**ABOUT THIS TASK**
How do the lines below between the ones holding "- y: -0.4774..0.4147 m" and "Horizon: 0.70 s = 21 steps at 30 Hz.", inclusive, read? Give them again exactly, with no other lines.

┄┄┄┄┄┄┄┄┄┄┄┄┄┄┄┄┄┄┄┄

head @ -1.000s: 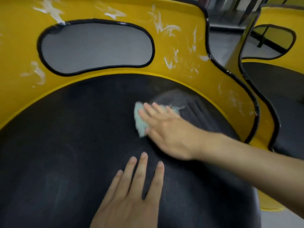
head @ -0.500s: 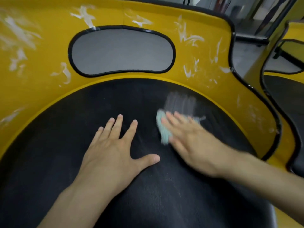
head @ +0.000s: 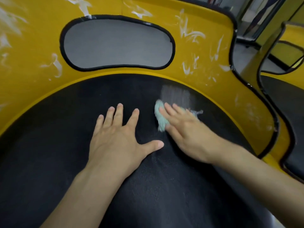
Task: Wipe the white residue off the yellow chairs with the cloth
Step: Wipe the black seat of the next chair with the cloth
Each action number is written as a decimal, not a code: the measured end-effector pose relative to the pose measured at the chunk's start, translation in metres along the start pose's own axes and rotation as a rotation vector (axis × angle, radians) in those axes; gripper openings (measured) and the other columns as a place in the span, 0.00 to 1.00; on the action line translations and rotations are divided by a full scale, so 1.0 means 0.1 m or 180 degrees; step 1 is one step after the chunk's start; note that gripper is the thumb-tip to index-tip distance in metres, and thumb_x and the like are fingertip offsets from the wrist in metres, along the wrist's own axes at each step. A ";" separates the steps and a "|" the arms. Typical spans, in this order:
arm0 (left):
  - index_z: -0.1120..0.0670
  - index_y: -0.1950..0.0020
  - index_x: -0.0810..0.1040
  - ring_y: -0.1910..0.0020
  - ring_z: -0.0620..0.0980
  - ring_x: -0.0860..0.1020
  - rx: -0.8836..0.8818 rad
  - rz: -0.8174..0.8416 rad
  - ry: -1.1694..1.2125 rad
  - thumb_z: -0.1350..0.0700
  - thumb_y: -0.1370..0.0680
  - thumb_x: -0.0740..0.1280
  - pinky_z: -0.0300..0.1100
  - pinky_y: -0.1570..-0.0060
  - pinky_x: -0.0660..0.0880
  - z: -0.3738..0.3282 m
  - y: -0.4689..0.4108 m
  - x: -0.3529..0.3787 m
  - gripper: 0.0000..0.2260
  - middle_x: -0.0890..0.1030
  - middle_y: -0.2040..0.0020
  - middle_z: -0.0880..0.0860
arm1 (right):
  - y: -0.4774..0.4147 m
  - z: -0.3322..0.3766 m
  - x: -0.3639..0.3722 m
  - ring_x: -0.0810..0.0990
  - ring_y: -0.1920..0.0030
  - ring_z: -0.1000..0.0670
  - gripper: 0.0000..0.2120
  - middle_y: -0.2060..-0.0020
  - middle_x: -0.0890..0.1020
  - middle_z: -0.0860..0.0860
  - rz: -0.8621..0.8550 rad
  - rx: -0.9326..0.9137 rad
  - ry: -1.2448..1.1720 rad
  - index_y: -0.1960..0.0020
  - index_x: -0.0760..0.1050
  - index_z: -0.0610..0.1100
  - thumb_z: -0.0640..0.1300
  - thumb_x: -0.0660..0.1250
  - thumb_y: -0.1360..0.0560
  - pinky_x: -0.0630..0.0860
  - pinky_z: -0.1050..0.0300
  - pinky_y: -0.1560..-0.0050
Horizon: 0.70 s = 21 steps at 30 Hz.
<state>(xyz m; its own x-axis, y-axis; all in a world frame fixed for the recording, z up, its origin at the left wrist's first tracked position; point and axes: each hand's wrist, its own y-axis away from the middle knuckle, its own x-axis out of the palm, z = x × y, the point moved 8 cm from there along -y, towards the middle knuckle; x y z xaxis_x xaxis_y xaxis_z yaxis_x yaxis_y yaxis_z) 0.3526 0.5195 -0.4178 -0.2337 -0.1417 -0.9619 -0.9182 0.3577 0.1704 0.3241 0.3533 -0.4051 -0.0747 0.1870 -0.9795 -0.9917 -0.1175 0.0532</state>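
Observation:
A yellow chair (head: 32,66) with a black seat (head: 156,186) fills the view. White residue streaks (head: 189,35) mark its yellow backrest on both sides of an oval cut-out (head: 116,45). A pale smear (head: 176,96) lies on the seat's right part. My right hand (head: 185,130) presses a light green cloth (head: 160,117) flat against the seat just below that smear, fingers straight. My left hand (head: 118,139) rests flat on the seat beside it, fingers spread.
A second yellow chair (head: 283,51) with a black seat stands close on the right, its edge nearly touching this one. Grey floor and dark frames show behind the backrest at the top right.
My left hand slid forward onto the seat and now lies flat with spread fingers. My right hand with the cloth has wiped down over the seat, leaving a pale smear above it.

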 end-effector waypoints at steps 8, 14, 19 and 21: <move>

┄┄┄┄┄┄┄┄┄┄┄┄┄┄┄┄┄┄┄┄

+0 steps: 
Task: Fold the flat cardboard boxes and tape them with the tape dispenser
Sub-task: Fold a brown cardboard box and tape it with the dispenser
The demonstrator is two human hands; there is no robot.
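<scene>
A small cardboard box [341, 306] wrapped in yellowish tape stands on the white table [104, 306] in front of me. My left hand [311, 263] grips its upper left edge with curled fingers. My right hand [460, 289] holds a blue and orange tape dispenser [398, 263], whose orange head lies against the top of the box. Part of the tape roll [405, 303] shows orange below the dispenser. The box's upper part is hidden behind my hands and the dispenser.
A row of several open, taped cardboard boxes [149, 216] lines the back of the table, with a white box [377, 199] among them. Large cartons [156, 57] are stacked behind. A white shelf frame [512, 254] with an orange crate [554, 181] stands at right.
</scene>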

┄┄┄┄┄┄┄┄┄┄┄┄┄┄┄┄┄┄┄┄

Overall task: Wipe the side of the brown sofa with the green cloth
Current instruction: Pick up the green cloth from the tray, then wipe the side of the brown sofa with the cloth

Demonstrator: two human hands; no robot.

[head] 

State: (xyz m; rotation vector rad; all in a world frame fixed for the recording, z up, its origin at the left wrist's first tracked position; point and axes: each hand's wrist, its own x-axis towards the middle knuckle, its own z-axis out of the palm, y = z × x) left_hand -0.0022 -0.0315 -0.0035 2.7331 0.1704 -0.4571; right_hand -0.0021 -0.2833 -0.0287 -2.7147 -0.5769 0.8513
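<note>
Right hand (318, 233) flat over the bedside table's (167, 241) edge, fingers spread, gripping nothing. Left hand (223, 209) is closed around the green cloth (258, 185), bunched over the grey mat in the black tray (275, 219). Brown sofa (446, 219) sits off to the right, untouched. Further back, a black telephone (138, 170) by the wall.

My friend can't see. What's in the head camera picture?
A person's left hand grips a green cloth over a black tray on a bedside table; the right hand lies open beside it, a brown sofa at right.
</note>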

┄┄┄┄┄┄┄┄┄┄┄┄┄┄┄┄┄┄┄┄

**RESPONSE TO THE EXERCISE**
  - y: -0.4774..0.4147 m
  - z: -0.3322..0.3766 m
  - x: -0.3639..0.3722 m
  - ring_x: -0.0810..0.0990
  - ring_y: -0.1920..0.0030
  - ring_z: -0.1000..0.0670
  - gripper: 0.0000..0.2120
  - middle_y: -0.2060..-0.0020
  - middle_x: -0.0890..0.1020
  - middle_z: -0.0860..0.0860
  - rz: -0.8621..0.8550 rad
  - rx: -0.9326..0.9137 rad
  - ry: -1.2448..1.1720 rad
  - index_y: -0.1960..0.0020
  - index_x: -0.0760..0.1050
  - index_z: -0.0610..0.1100
  - thumb_z: -0.0640..0.1300
  - thumb_x: -0.0660..0.1250
  - thumb_y: -0.1360..0.0560
  - pinky_x: -0.0630..0.0860
  - pinky_z: -0.1050..0.0300
  - pinky_y: -0.1560..-0.0050
Horizon: 0.70 s = 21 steps at 30 Hz.

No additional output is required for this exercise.